When these kinds of lawsuits first came into the public square, the Becket Fund, which is a big supporter of RFRAs and apparently the abortion bans, told the press that the people on the other side don’t have “deeply held religious beliefs” about abortion. That’s just false.
I have heard from clergy in other states—and of course I’m more than willing to talk to anybody that’s interested in this. But we are working out our arguments with the idea that they can then be applied in states where the bans and RFRA laws co-exist.
You recently filed a preliminary injunction motion to have H.B. 5 halted while the clergy’s lawsuits are in litigation. What is the basis of the filing?
Planned Parenthood applied for a preliminary injunction based on privacy rights claims. They succeeded, but then it was put aside for technical legal reasons in Florida. An appellate court ruled in August that they had no right to an injunction. And so, on the privacy theories at this point in Florida, you can’t stop H.B. 5. We shall see what the Florida Supreme Court says.
What we’re arguing is that there is a clear violation of fundamental free speech rights, because the statute is so vague that you can’t fully know what’s criminalized. A lot of people have questioned how the clergy could possibly be subject to criminal liability. And the answer is: that’s just the way criminal law works—aiders and abettors are punished identically with someone who did the crime themselves.
If a law is void for vagueness under long-settled First Amendment principles, it must be invalidated in its entirety. And Florida would have to go back to the drawing board. So, we have a powerful bedrock constitutional principle that is a very strong argument for an injunction, because this law is violating our clients’ and many Floridians’ constitutional rights every single day.
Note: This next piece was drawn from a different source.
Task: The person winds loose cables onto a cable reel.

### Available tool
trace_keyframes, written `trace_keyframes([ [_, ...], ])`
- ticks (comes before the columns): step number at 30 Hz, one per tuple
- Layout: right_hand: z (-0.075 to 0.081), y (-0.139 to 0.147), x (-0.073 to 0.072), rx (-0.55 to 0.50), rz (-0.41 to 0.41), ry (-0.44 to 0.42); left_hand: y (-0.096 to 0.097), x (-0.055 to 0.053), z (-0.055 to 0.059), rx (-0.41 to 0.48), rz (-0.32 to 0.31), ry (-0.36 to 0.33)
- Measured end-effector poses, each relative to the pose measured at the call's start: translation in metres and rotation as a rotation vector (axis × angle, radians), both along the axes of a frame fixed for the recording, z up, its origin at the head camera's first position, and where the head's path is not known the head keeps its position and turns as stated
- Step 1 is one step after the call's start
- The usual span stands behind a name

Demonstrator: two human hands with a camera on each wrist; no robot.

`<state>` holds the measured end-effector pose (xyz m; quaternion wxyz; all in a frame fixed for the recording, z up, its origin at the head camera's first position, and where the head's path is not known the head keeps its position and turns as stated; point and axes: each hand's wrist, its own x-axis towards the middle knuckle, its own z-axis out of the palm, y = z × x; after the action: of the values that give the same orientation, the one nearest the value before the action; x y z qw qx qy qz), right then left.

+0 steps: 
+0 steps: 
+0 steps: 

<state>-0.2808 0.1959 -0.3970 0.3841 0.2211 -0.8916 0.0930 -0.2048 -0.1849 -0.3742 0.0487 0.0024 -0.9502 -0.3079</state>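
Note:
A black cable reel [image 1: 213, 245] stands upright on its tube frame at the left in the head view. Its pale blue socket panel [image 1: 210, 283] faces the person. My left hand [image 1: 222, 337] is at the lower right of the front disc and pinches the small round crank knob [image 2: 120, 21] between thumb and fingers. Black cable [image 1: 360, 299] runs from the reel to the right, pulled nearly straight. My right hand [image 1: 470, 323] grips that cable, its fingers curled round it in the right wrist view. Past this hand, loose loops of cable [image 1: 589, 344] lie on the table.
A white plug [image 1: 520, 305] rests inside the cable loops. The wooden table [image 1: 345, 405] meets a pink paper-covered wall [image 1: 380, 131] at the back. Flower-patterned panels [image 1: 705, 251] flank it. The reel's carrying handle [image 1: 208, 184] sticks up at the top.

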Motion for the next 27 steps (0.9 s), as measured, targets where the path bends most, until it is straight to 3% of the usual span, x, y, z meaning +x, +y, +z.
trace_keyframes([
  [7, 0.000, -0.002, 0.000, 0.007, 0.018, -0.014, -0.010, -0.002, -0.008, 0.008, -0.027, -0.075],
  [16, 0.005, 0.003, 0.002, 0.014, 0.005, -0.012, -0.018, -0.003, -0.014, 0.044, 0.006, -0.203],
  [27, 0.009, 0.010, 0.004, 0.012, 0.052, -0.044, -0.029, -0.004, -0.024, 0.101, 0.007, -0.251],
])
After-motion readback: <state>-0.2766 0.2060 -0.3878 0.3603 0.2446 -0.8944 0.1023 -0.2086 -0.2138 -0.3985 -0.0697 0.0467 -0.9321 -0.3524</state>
What makes these lawsuits unusual among religious liberty-based arguments about abortion?
There are very few of these cases filed so far, but I expect to see more. What’s different here is that we are not going forward with respect to just one faith. These lawsuits demonstrate to the courts and the public that there is a wide swath of American believers whose faith is burdened by the fact that a narrow set of religious beliefs have now become the law of abortion.
What these lawsuits are doing is flipping the script. The public has been repeatedly told that the anti-abortionists are on a high religious ground and that everybody else is just a secularist. But what the lawsuits are doing is fixing that error by saying, “The believers who support choice are also on a high religious ground.” And so now we must pivot to a discussion of diversity and truth on this issue. For the nation, I think that’s the most important part of these lawsuits.